Меня снова окатило знакомой волной; сигарета, скуренная наполовину, упала вниз и рассыпалась искрами по асфальту. Я улыбнулся и убрал наваждение. Ко мне с довольным видом обернулся Питер.
– И все крыто-заперто! – объявил он. – Ибо сам царь Петр Лексеич написал Леблону на чертежах жилых домов: окна да двери делать в два раза уже, понеже у нас не французский климат!
– Я слыхал, он окно в стене вырубил, когда ему душно показалось, – заметил я, глядя на него.
– Ну, мало ли! – насупился Питер. – Это вообще в Голландии было, потом легендами обросло. А скажи-ка лучше, откуда ты взялся. С виду – малец совсем. Из тех краев, что ли? Сателлит при столице?
– Ну, вроде того, – рассмеялся я. – Уж не Рим, во всяком случае!
– Ты на праздник, что ли, прибыл?
– Я просто путешествую. А что за праздник?
Питер приосанился.
– День рождения мой завтра празднуют. Весь город во флагах да штандартах, ночью корабли придут, карнавал будет. Фонтаны пустят, которые еще не пустили.
– Фонтаны! – протянул я почти завистливо. – Здорово как. Я бы посмотрел.
– Так ведь и сейчас многие работают. У Адмиралтейства, да на Невском, да много где. Ты что ж там, не был еще?
Я отрицательно помотал головой. Питер улыбнулся и сделал широкий жест.
– Добро пожаловать, гость заморский.
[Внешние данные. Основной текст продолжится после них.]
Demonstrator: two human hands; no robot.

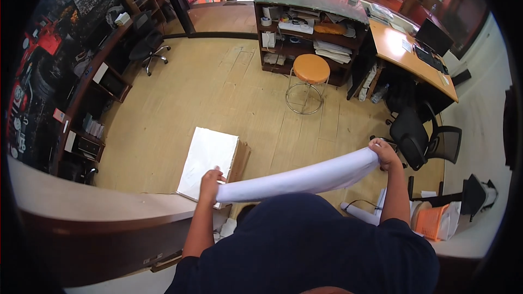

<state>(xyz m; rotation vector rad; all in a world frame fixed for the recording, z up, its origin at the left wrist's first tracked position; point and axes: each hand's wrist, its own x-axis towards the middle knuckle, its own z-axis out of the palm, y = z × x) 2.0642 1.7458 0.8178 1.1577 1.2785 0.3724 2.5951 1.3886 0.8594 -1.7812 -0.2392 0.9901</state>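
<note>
A long white roll (pixel 299 178), perhaps of paper or sheet material, spans the space in front of my body, slanting up to the right. My left hand (pixel 209 186) grips its lower left end, with the thumb raised along the edge. At the higher right end, my right hand (pixel 385 154) has its fingers wrapped round the roll. Below and beyond my left hand is a white-topped, box-like stand (pixel 210 155) with brown sides. Whether the roll's left end touches that top, I cannot tell.
An orange-seated stool (pixel 311 69) stands before the glass-topped shelf (pixel 310 8). Black office chairs (pixel 411 133) are by the desk (pixel 400 49) at right. Another white roll (pixel 359 213) and an orange basket (pixel 430 222) lie near my right side. A counter (pixel 109 207) borders my left.
</note>
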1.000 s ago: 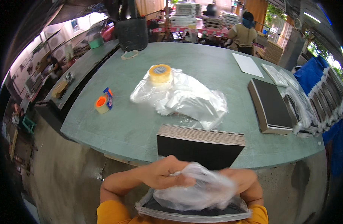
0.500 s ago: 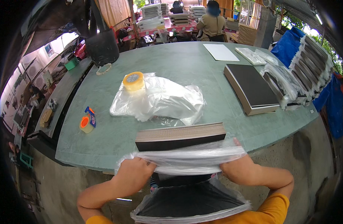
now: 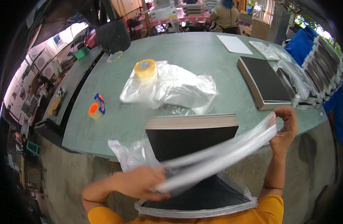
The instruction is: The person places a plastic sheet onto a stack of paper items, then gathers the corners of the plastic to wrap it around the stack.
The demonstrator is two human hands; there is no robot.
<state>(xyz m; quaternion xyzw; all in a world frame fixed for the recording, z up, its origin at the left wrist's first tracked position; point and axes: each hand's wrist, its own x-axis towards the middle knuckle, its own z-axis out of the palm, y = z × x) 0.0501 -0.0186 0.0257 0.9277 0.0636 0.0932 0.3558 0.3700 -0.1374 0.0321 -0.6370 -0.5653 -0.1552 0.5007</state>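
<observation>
A thick stack of black-faced boards [image 3: 194, 140] tilts up from the table's near edge, its pale layered edge facing up. My right hand [image 3: 285, 127], raised to the right of the stack, pinches the rim of a clear plastic bag [image 3: 225, 153]. Lower down on the left, my left hand [image 3: 141, 183] grips the other end of the bag; its fingers are partly blurred. The bag is stretched slantwise across the stack's black face, and a loose flap spreads left of the stack. Close to my body is a black surface [image 3: 201, 196] edged with clear plastic.
On the green table [image 3: 81, 134] lie a pile of clear bags [image 3: 186, 87] under a tape roll [image 3: 145, 71], and a tape dispenser [image 3: 96, 108]. To the right are another black stack [image 3: 266, 82], wrapped stacks [image 3: 322, 71] and a white sheet [image 3: 234, 44]. A person [image 3: 225, 18] sits beyond.
My right hand has risen up and right with the bag's rim, while my left has dropped lower. The bag now slants, and more of the black face shows. The view has shifted slightly.
</observation>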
Пойдем, покажу тебе все.
Мы выходим к набережной и идем мимо барж, груженых лесом, мимо большого моста, за которым вдруг возникают фигуры двух сфинксов («Египетские, за великие деньги перекупили у французов!»), мимо дворцов и скверов. Питер перечисляет: Академия художеств, Румянцевский сад, дворец Меньшикова, манеж, Университет. Всюду колонны, лепнина, большие окна в частых переплетах. Даже не верится, что я только что вышел из вонючего двора, где всех украшений – мятые водосточные трубы.
– Вот были люди – цари, полководцы, европейские светила! – сетует Питер. – А нынешние что? Измельчали. Не люблю нынешних людей. То есть не то что не люблю, – не понимаю. Ведь живут среди такой роскоши, так хоть ценили бы! Нет, им все мало. И рушат, рушат, старое рушат, а новое строят такое, что уж лучше бы дыра оставалась. Живут у меня, как у Христа за пазухой, а порядку все не знают.
Я вижу, что он просто жалуется, что никакие мои соображения на тему воспитания любых тварей, населяющих тебя, – что двуногих, что в шерсти, что в перьях, – ему совсем не нужны. Я это вижу, но все равно говорю:
– Так избавься от них.
– То есть как это? Они же жители. Граждане. Всякому городу нужны граждане, без граждан никак. Да и жалко их.
– По мне, если своих граждан просто терпишь, так уж лучше без них. Они же чуют, что терпишь. И всегда ими недоволен.
Он хмурится, смотрит исподлобья.
– А ты? У тебя-то что, граждан нет? Или они сплошь ангелы?
– У меня живут только те, кто не может не жить у меня, – отвечаю я, и Питер неодобрительно крутит головой.
– Немного ж у тебя, видать, жителей.
– Немного. Жить у меня непросто.
Питер внезапно останавливается, выпрямляется во весь рост. И тотчас становится похож на шпиль Петропавловской колокольни: светлая игла, вонзенная в небо.
– Я бы хотел, чтобы у меня можно было просто жить. Просто жить и все, – говорит он с неожиданной тоской. – Но, видно, не судьба мне. Слишком близко болота, слишком близко небо. Вот все и прыгают выше своей головы, да скоро выдыхаются, потому как чем выше прыгают, тем глубже вязнут. Ожесточаются, упрямятся. А знаешь ведь, что случается с теми, кто лезет на небо из одного только упрямства?